Mushroom Tomato Sauce For Pasta
Selasa, 30 Juli 2019
Tulis Komentar
Calories
170
Serves
4-5
Cooking Time
30
Ingredients
- 1 medium leek, chopped
- 2 celery stalks, chopped
- 2 medium carrots, chopped
- 1 cup button mushrooms, diced
- 2 cups unsalted tomato puree
- 1/2 cup water
- 2 teaspoons dried oregano
- 4 garlic cloves, crushed
- Himalayan salt (max 1/4+ 1/8 teaspoon for Plantricious version)
- Black pepper to taste
- 5 tablespoons coconut milk
Preparation
- Start by preparing your veggies – slice mushrooms and chop celery, carrots and leek.

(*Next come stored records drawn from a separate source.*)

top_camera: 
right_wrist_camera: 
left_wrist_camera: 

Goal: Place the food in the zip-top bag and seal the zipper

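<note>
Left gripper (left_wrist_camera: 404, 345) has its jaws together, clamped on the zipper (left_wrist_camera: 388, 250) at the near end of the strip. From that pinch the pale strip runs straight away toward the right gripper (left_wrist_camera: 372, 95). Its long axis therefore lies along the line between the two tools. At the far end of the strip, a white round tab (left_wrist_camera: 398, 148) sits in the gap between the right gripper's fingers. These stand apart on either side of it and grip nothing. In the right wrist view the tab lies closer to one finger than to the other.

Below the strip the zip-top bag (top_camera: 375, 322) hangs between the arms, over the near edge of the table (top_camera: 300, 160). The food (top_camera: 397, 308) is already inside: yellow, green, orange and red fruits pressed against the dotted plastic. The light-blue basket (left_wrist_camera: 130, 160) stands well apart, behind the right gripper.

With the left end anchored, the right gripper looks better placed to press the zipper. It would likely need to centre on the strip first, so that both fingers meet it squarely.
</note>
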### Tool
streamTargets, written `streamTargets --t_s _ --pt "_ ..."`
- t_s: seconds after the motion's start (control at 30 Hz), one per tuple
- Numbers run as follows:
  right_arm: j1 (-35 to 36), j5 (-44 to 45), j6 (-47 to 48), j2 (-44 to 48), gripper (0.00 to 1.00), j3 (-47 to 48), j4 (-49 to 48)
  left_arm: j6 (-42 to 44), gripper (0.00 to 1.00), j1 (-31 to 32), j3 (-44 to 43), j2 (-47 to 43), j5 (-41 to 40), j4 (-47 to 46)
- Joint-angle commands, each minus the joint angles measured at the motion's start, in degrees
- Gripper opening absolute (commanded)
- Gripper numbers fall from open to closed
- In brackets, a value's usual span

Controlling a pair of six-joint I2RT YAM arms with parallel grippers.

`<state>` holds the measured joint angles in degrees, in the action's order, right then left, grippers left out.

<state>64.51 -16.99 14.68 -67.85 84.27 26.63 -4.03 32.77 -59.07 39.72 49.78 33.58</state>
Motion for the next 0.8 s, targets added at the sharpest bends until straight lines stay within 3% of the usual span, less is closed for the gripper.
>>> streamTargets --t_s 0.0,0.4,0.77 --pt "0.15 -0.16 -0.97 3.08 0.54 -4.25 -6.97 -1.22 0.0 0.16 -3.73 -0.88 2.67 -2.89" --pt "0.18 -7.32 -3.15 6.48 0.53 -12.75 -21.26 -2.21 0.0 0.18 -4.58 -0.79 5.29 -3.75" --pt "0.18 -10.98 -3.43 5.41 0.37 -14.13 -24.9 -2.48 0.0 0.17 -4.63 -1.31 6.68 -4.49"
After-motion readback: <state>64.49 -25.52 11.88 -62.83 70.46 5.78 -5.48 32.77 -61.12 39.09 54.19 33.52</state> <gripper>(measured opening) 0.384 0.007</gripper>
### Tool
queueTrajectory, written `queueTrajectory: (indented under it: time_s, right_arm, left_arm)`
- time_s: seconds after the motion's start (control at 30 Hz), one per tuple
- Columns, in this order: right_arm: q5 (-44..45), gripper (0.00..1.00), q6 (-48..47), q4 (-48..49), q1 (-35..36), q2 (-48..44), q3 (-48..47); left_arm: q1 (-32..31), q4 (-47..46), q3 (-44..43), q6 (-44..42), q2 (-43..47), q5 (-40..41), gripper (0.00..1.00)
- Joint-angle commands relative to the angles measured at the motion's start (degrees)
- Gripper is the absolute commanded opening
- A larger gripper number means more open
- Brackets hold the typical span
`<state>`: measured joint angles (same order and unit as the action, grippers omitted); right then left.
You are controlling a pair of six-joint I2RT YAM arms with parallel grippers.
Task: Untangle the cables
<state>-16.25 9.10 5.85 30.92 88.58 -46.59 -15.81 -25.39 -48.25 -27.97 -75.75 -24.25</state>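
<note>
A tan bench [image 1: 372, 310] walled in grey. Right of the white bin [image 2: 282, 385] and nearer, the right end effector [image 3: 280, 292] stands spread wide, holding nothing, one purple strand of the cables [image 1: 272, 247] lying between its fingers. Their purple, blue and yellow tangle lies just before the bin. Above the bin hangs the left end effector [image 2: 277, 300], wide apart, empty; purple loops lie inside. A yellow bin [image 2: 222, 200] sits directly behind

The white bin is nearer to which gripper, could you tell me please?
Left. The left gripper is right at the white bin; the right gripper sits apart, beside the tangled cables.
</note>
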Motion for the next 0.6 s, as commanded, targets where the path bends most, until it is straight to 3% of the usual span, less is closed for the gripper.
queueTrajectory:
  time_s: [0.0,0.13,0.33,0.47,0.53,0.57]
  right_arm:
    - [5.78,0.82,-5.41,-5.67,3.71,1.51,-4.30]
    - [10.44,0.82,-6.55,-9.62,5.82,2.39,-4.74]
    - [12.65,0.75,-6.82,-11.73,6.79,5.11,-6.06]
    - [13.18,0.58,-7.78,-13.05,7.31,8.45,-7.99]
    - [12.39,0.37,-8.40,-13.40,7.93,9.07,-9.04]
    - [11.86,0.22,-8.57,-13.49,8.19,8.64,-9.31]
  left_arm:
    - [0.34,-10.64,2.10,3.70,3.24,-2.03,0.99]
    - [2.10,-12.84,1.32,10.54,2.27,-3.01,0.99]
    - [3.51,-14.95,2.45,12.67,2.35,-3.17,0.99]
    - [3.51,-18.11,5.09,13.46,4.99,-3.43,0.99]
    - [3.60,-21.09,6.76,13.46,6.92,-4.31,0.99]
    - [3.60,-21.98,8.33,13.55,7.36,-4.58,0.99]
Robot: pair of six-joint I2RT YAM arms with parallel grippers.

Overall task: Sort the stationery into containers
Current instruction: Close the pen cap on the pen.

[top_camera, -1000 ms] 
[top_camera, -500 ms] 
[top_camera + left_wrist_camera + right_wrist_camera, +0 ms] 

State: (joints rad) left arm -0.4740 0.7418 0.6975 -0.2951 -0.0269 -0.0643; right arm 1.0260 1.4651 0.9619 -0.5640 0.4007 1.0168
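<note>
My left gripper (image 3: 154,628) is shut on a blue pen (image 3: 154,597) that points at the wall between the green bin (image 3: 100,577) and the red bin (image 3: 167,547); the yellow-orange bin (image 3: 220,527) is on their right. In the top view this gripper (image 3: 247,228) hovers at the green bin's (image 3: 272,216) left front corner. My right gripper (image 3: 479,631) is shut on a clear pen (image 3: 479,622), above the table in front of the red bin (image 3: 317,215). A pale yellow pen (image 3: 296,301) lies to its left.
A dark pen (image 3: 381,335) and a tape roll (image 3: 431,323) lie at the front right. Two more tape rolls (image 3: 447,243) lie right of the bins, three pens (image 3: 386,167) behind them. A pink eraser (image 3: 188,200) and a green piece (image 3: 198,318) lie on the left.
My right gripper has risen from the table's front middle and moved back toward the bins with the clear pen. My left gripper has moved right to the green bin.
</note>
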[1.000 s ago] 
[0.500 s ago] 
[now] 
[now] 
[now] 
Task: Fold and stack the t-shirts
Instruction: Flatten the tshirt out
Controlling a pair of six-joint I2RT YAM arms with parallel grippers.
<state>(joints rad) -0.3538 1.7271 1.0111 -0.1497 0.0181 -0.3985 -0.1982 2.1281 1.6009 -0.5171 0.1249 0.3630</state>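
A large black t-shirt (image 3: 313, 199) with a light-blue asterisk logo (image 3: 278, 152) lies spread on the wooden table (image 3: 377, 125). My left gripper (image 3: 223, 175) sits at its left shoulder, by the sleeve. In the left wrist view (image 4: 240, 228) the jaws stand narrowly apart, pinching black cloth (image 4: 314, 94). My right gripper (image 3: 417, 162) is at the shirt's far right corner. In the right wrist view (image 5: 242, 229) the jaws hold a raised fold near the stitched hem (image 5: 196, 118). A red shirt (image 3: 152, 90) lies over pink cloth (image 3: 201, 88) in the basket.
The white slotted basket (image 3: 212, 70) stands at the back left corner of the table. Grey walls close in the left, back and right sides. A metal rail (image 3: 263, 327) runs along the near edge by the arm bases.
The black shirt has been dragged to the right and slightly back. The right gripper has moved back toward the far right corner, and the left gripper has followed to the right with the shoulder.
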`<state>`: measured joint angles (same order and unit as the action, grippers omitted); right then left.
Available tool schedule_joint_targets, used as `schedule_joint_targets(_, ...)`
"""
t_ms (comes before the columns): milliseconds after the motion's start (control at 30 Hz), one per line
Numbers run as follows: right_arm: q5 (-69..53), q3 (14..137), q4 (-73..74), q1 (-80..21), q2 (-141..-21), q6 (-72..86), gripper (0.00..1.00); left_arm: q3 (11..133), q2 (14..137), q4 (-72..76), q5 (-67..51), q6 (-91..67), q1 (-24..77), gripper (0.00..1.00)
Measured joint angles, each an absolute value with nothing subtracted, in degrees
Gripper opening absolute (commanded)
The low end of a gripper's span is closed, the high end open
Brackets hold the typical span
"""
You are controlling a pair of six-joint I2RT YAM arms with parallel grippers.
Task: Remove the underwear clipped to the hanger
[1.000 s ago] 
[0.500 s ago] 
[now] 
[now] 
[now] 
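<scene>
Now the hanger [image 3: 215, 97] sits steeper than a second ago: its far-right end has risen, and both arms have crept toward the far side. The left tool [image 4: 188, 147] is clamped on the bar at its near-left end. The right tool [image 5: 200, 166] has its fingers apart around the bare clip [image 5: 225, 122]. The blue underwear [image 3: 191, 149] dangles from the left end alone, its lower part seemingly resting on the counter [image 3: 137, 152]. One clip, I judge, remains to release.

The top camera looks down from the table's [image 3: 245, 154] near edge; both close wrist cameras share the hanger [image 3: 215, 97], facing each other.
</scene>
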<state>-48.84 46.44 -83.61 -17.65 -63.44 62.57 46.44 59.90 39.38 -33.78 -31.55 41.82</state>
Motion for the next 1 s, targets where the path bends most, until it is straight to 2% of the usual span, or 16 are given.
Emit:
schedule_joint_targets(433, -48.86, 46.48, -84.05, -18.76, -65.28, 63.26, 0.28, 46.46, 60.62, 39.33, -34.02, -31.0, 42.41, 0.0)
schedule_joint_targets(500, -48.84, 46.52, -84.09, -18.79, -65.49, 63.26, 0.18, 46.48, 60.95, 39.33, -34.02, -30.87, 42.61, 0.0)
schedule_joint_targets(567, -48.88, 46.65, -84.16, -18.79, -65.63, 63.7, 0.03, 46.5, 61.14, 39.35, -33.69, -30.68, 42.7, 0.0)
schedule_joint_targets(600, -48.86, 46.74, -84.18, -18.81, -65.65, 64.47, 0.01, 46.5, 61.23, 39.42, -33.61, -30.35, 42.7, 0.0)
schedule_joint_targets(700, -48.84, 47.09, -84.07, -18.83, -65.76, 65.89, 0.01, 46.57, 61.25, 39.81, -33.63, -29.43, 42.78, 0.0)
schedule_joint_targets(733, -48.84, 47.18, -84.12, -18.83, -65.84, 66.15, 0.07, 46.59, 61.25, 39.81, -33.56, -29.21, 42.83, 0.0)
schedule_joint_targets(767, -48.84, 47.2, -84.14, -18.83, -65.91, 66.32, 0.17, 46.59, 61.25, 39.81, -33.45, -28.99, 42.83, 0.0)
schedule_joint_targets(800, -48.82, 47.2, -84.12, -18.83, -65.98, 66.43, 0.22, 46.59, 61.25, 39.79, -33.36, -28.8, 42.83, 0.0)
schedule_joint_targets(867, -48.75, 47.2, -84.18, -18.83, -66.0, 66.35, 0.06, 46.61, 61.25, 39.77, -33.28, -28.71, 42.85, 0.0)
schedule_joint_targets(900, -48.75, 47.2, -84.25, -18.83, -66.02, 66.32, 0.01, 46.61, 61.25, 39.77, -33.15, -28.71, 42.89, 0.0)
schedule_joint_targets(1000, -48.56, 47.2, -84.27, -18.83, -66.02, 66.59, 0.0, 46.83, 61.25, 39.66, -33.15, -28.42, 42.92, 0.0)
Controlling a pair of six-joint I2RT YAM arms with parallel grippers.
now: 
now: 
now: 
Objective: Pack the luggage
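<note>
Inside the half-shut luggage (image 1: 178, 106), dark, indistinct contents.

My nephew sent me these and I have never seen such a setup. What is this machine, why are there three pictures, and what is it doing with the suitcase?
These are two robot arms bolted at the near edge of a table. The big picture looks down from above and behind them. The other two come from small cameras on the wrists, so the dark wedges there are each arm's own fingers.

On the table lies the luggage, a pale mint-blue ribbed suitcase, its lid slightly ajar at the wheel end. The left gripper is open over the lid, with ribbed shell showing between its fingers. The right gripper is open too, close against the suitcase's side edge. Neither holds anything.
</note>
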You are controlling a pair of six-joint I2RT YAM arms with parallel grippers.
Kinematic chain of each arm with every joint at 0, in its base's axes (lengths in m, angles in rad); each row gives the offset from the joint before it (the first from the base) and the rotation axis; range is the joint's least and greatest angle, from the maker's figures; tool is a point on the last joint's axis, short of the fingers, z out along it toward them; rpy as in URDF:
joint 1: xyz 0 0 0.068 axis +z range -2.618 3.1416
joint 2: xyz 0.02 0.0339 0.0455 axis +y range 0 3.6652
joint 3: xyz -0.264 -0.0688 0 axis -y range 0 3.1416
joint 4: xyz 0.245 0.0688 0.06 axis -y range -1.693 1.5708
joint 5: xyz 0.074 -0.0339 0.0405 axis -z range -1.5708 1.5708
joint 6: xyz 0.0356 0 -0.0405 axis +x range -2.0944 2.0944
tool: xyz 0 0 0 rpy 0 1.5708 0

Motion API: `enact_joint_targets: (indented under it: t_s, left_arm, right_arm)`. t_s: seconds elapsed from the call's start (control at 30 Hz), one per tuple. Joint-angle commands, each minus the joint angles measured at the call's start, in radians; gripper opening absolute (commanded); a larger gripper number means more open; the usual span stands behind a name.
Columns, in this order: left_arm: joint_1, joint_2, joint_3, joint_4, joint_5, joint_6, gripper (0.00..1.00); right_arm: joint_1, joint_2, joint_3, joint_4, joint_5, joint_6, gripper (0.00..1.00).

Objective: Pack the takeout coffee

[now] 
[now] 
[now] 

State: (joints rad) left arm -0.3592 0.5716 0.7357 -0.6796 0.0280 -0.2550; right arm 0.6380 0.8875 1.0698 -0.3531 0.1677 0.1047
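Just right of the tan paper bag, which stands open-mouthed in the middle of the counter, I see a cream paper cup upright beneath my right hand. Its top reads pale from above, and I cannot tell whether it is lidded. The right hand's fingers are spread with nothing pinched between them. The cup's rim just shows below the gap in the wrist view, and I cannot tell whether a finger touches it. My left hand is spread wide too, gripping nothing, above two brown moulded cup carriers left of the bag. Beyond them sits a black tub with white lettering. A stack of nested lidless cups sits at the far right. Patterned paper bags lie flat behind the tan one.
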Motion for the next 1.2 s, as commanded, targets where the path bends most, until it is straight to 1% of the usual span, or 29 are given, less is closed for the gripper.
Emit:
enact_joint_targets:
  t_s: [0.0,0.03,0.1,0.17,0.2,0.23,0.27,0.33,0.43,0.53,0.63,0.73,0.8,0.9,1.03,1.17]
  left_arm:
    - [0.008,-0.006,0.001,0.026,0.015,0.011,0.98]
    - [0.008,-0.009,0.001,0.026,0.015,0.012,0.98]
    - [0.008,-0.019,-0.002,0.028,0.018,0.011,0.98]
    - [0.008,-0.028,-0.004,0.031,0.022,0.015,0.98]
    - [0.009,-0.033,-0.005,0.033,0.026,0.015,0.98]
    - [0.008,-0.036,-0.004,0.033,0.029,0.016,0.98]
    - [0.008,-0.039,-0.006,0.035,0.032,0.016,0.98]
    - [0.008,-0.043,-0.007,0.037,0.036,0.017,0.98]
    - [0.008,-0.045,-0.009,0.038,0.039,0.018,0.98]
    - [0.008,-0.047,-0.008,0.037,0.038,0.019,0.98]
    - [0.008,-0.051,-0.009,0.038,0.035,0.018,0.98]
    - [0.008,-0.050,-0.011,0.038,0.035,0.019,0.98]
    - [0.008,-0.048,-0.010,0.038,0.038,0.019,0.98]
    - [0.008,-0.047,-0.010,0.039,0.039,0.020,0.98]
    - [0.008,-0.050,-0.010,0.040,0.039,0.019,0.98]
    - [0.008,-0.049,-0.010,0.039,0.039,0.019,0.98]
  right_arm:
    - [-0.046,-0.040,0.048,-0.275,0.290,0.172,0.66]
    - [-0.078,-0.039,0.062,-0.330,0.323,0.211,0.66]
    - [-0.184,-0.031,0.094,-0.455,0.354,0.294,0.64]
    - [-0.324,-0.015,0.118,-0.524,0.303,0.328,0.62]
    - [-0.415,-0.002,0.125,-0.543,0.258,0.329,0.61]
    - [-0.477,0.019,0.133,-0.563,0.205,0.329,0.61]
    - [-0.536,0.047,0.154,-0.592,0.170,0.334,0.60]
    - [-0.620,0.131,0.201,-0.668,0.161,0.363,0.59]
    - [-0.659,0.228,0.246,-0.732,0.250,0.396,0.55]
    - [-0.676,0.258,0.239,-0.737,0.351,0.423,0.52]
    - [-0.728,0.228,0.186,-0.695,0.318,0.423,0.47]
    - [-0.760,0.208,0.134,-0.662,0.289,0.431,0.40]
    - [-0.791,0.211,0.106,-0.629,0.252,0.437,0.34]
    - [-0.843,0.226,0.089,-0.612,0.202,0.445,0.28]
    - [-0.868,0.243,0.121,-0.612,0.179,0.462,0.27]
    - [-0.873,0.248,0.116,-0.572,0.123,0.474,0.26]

- Next, sauté mushrooms – heat up a few tablespoons of water in a large skillet over medium heat. Once the water starts to sizzle add sliced mushrooms and cover. Sauté them over a medium heat for 5 minutes, stirring occasionally.
- Then, throw in chopped leek, carrots and celery. Stir, cover and sauté for another 5 minutes until the veggies are soft. Also, add water if necessary.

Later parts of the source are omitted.